Problem requirements >> From the first line of the data down to the line bearing "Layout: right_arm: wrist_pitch", output every line exactly and include no pictures.
═════ Information supplied
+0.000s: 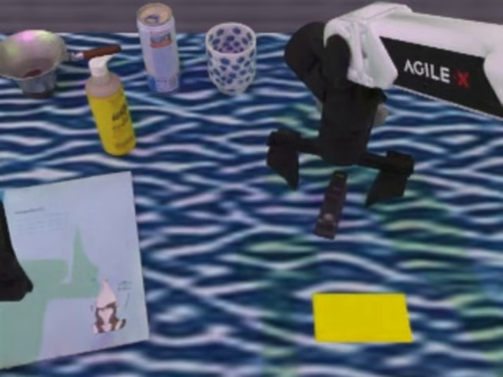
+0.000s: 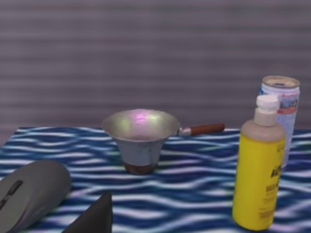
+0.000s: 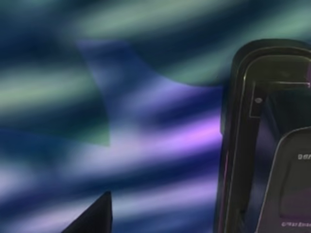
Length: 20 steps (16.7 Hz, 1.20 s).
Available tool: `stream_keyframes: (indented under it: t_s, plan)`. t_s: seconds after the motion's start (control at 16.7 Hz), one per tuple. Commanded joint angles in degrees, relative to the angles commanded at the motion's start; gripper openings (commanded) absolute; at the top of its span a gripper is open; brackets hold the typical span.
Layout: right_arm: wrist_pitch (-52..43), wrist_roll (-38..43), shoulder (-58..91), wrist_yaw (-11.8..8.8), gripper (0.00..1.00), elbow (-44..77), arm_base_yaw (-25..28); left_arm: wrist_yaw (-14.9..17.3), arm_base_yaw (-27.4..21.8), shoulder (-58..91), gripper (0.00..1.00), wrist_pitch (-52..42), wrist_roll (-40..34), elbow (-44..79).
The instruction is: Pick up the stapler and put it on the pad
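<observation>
The stapler (image 1: 332,206) is a slim dark bar lying on the blue wavy cloth, right of centre. My right gripper (image 1: 336,170) hangs open just behind and above it, one finger on each side, wide apart, touching nothing. In the right wrist view the stapler (image 3: 262,145) fills the side of the picture beside one dark fingertip (image 3: 99,213). The pad (image 1: 361,317), a flat yellow rectangle, lies in front of the stapler near the table's front edge. My left gripper (image 1: 9,271) is parked at the far left edge over the illustrated sheet.
A pale illustrated sheet (image 1: 78,259) covers the front left. Along the back stand a metal funnel-shaped pan (image 1: 31,59), a yellow pump bottle (image 1: 111,110), a spray can (image 1: 159,47) and a blue-dotted cup (image 1: 231,56). A rounded grey object (image 2: 29,199) shows close to the left wrist camera.
</observation>
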Motion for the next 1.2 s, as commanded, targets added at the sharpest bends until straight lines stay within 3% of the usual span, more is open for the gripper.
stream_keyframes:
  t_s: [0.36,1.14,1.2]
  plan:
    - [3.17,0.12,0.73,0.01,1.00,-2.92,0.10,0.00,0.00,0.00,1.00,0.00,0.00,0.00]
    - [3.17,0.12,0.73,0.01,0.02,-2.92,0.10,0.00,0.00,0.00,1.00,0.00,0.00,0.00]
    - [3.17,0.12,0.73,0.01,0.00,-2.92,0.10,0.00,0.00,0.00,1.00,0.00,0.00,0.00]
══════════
Written solution >>
+0.000s: 
+0.000s: 
+0.000s: 
Length: 20 steps (16.7 Hz, 1.20 s).
Available tool: `stream_keyframes: (indented under it: t_s, plan)`. t_s: seconds after the motion's start (control at 16.7 Hz), one per tuple. Commanded joint angles in degrees, relative to the angles commanded at the motion's start; gripper openings (commanded) absolute; at the top of its span a gripper is open; brackets hold the typical span.
Layout: right_arm: wrist_pitch (-52..43), wrist_roll (-38..43), shoulder (-58..91), wrist_yaw (-11.8..8.8), gripper (0.00..1.00), elbow (-44..77), arm_base_yaw (-25..28); left_arm: wrist_yaw (-14.9..17.3), arm_base_yaw (-27.4..21.8), shoulder (-58..91), gripper (0.00..1.00), wrist_pitch (-52..42), wrist_roll (-40..34), elbow (-44..79).

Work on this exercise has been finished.